The other point Ann is that no family member will ever truly understand panic attacks and agoraphobia so the odd reactions you encountered are not unusual.
Don't be hard on yourself and I applaud you on what you have done and what you continue to do.

Andy_gashwin
26-08-11, 02:34
hi there. I think its very difficult to deal with those situations without medications. having read many books and spoken to many psychiatrists its been really difficult without the chemical part of it. that's my experience i have found it very difficult to get those thoughts out of my mind and getting rid of anxiety without external help. its really difficult for me

MsMary
31-08-11, 21:28
I have always stayed away from posting on message boards until last night lol. Anne, you can over come it! I was absolutely house bound for almost 5 years! I could not even leave my room half the time! Over the past 2 years I have done tons of reading and self education. And finally started taking baby steps.. I have noticed most of it is in my head.. Its more anticipation anxiety! After 7 years of living with anxiety and panic I finally made my baby steps and saw a Dr a week ago, and even a counselor 2 days ago!

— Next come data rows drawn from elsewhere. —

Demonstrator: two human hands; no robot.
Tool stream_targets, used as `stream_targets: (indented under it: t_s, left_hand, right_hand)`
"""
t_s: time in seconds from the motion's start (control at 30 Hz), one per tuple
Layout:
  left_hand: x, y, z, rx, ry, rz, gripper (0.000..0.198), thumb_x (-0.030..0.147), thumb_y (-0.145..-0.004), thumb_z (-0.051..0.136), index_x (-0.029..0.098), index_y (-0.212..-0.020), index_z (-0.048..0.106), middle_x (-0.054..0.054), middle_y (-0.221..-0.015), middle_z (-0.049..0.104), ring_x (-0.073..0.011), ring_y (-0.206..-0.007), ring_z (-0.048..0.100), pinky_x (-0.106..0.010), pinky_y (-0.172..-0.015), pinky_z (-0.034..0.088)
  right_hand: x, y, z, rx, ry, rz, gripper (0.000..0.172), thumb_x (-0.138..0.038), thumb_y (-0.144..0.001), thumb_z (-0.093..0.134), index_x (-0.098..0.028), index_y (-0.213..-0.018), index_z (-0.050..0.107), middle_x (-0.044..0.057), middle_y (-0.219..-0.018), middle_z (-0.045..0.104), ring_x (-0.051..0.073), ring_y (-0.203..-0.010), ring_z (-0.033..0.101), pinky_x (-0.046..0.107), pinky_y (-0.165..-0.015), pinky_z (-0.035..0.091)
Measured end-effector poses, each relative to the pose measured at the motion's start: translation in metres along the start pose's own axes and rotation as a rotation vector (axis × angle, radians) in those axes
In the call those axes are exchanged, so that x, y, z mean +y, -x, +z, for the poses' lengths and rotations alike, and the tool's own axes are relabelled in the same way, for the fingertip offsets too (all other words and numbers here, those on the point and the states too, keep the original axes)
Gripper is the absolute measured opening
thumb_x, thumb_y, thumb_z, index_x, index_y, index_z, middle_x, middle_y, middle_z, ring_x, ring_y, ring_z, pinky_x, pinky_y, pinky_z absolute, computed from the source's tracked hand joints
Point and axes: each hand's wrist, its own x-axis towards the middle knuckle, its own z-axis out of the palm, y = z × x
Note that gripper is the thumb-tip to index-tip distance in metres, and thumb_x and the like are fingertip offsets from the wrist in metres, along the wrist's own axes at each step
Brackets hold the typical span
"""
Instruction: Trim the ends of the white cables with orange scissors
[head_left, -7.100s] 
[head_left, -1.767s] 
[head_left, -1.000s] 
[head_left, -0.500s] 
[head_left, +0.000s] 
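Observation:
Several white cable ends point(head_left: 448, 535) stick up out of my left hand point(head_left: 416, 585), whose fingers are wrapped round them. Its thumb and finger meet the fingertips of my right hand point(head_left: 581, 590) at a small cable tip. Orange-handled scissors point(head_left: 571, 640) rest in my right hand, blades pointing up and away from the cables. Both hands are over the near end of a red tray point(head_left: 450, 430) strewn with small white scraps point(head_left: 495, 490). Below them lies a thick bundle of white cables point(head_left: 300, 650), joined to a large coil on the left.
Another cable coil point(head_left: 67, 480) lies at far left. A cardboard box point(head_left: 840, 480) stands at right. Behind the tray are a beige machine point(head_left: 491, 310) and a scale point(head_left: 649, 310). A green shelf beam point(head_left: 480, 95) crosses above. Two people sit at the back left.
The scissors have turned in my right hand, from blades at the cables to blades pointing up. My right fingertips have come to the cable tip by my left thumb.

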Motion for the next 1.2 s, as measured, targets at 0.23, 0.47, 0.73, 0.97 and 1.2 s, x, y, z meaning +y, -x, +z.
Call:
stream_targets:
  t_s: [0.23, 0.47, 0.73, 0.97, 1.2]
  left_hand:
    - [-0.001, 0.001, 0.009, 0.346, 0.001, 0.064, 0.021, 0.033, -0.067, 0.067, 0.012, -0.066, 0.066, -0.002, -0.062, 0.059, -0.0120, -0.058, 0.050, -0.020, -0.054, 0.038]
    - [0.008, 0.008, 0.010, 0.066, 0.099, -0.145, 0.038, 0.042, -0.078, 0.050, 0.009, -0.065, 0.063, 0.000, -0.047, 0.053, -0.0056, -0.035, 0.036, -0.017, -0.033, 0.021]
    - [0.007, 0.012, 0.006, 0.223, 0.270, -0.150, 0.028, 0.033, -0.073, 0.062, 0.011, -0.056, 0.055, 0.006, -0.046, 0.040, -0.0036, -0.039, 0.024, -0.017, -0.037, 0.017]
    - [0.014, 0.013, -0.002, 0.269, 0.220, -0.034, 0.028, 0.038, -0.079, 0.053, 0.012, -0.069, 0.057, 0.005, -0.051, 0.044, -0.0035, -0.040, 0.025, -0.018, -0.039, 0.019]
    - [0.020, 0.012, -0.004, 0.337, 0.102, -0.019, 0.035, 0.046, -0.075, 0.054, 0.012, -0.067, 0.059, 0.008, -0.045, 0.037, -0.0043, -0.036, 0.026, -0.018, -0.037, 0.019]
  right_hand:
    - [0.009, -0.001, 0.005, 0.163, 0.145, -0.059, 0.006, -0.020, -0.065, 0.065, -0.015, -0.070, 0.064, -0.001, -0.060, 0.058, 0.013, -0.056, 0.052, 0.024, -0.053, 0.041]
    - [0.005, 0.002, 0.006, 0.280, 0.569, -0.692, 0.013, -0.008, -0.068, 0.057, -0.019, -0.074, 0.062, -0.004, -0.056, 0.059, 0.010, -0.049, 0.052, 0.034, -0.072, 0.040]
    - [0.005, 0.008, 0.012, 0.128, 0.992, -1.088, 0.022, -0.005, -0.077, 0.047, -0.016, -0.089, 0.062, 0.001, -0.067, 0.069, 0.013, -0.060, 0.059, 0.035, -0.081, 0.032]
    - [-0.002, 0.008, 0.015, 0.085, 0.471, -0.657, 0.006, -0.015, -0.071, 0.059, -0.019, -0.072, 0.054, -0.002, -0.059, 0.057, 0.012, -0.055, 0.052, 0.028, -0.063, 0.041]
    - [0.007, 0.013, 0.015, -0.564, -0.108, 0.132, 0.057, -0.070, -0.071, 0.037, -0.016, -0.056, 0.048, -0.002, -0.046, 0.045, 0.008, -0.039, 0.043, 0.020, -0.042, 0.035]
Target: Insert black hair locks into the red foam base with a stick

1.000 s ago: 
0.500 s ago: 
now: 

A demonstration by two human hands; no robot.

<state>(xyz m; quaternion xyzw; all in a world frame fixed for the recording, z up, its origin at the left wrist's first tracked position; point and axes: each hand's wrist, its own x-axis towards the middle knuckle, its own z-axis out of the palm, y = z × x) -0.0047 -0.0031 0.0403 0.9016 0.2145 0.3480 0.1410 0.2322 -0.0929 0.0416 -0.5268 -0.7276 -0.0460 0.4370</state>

these are things I never thought I would be able to do again! I suggest a book called "From Panic to Power" and an at home CBT book/ guide called "The clients guide to Cognitive Behavioral Therapy"

It will show you just how much our thoughts have a hold of us! I am not fully recovered by any means! But as of today I can go shopping, take longer rides, see Drs and just get out when I want too.. I am now on day 2 of my medication and staying positive so I may keep moving forward!